Problem description
When writing out the listing below, reproduce every word exactly and skip the pictures.
[[ Exercise data open ]]
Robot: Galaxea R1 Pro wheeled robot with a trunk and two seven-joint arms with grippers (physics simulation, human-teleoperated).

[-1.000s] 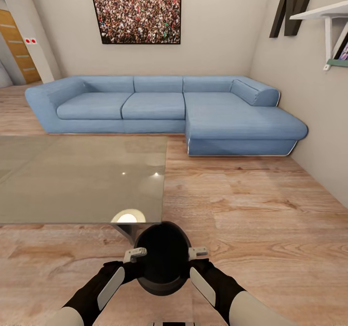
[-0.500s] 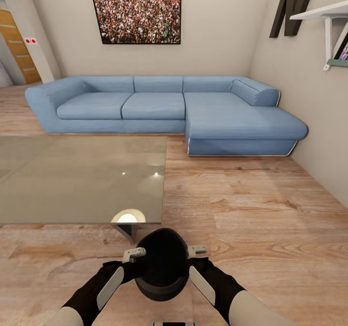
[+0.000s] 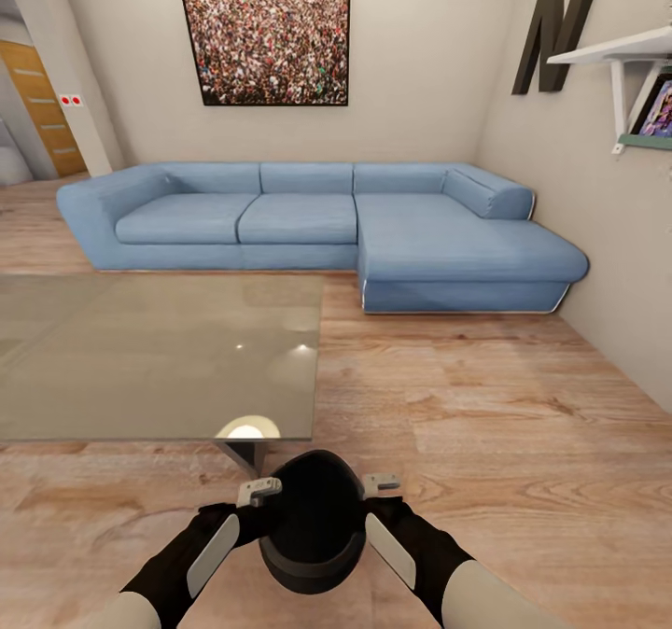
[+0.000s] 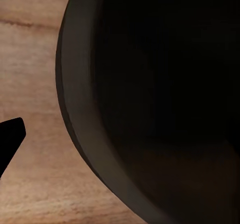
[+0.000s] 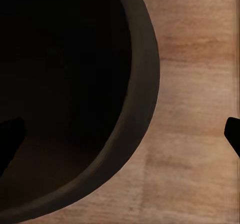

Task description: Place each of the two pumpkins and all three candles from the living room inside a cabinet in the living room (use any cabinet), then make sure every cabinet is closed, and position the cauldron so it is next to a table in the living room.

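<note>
The cauldron (image 3: 313,517), a round black pot with a flared rim, is low over the wood floor just in front of the glass table's (image 3: 140,358) near right corner. I cannot tell whether it touches the floor. My left gripper (image 3: 261,492) is at its left rim and my right gripper (image 3: 381,484) at its right rim. In the right wrist view the fingertips (image 5: 232,134) stand wide apart astride the cauldron's wall (image 5: 142,84). In the left wrist view one fingertip (image 4: 10,136) lies outside the cauldron (image 4: 165,104), far from its rim. The pumpkins, candles and cabinet are out of view.
A blue corner sofa (image 3: 317,218) runs along the far wall under a framed crowd picture (image 3: 266,41). The table's leg (image 3: 245,452) stands just behind the cauldron. A wall with a white shelf (image 3: 616,50) closes the right side. Bare wood floor (image 3: 485,405) lies to the right.
The whole view has shifted down slightly, so the camera moved. The cauldron now sits lower against the grippers, which keep their places in the picture.
</note>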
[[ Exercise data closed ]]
Solution
Robot: Galaxea R1 Pro wheeled robot with a trunk and two seven-joint arms with grippers (physics simulation, human-teleoperated).

[-1.000s] 
[-0.500s] 
[+0.000s] 
[+0.000s] 
[+0.000s] 

Task description: Place each of the two pumpkins and all three candles from the living room inside a cabinet in the living room (use any cabinet), then make sure every cabinet is closed, and position the cauldron so it is next to a table in the living room.

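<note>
The cauldron (image 3: 313,517), a round black pot with a flared rim, is low over the wood floor just in front of the glass table's (image 3: 140,358) near right corner. I cannot tell whether it touches the floor. My left gripper (image 3: 261,492) is at its left rim and my right gripper (image 3: 381,484) at its right rim. In the right wrist view the fingertips (image 5: 232,134) stand wide apart astride the cauldron's wall (image 5: 142,84). In the left wrist view one fingertip (image 4: 10,136) lies outside the cauldron (image 4: 165,104), far from its rim. The pumpkins, candles and cabinet are out of view.
A blue corner sofa (image 3: 317,218) runs along the far wall under a framed crowd picture (image 3: 266,41). The table's leg (image 3: 245,452) stands just behind the cauldron. A wall with a white shelf (image 3: 616,50) closes the right side. Bare wood floor (image 3: 485,405) lies to the right.
The whole view has shifted down slightly, so the camera moved. The cauldron now sits lower against the grippers, which keep their places in the picture.
</note>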

The response to the exercise is complete.